---------- Data section ----------

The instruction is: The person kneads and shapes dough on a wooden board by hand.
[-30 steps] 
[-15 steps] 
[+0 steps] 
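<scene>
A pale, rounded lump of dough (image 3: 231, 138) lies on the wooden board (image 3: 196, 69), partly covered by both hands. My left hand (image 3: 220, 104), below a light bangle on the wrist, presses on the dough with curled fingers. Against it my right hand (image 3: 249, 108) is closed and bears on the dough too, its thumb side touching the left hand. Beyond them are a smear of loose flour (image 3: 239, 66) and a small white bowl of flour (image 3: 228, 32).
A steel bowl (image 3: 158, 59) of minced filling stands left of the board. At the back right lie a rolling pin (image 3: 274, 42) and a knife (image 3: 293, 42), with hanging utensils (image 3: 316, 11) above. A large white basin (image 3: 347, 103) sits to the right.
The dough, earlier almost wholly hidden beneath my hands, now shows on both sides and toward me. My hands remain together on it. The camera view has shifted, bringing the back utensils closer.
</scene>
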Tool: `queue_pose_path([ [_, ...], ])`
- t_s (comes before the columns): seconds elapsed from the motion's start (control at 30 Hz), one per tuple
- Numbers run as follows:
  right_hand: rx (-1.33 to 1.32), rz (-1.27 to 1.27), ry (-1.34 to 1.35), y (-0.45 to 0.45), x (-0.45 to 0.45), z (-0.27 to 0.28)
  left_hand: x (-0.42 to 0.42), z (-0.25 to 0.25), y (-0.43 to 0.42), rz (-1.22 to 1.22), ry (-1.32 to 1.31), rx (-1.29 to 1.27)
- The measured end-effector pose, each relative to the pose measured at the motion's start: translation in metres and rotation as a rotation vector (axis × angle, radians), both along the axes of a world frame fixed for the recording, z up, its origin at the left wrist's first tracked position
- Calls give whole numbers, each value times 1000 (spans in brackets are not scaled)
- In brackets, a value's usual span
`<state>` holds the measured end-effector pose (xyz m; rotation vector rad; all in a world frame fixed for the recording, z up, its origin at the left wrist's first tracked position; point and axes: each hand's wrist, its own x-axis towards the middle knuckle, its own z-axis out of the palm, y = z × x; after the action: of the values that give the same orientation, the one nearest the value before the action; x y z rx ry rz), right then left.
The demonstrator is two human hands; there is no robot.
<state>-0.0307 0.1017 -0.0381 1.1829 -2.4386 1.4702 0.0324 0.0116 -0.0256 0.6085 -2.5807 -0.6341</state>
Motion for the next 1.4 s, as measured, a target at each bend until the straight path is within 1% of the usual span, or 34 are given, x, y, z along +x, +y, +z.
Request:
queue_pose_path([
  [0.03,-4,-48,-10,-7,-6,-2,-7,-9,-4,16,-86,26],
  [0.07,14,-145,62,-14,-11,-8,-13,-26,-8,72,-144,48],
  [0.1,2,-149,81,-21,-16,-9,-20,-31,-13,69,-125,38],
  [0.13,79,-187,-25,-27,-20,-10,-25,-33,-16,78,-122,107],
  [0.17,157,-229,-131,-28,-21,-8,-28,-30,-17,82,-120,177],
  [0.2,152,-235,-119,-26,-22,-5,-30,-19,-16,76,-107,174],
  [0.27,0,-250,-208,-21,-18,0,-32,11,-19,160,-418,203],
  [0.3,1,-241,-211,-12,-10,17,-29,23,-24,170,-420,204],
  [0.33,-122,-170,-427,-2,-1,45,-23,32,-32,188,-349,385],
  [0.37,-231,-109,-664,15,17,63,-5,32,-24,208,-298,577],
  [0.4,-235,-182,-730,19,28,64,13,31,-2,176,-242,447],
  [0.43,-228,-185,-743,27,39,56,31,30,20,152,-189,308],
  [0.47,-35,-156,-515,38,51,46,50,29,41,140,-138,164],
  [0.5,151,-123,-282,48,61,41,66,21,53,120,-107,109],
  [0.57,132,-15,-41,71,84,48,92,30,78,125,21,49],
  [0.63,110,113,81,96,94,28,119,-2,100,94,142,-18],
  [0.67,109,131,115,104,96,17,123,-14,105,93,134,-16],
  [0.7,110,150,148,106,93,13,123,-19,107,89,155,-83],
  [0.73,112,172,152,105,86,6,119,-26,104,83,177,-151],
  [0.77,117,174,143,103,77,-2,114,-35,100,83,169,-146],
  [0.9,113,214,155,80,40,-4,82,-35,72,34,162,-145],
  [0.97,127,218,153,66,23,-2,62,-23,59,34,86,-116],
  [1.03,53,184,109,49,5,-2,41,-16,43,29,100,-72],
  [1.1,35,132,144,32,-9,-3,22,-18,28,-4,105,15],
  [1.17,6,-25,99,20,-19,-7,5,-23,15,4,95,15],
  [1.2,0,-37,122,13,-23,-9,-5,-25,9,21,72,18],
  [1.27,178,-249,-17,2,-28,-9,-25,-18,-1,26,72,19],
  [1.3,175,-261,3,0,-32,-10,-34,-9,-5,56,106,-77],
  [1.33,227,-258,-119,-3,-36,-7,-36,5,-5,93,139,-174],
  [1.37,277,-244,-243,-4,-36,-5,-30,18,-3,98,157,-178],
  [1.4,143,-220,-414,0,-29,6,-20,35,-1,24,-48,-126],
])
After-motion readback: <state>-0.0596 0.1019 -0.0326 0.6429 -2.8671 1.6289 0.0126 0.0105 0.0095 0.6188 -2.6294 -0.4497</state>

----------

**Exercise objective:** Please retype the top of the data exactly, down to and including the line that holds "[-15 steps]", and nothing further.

**Problem solution:**
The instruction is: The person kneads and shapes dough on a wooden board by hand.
[-30 steps] 
[-15 steps] 

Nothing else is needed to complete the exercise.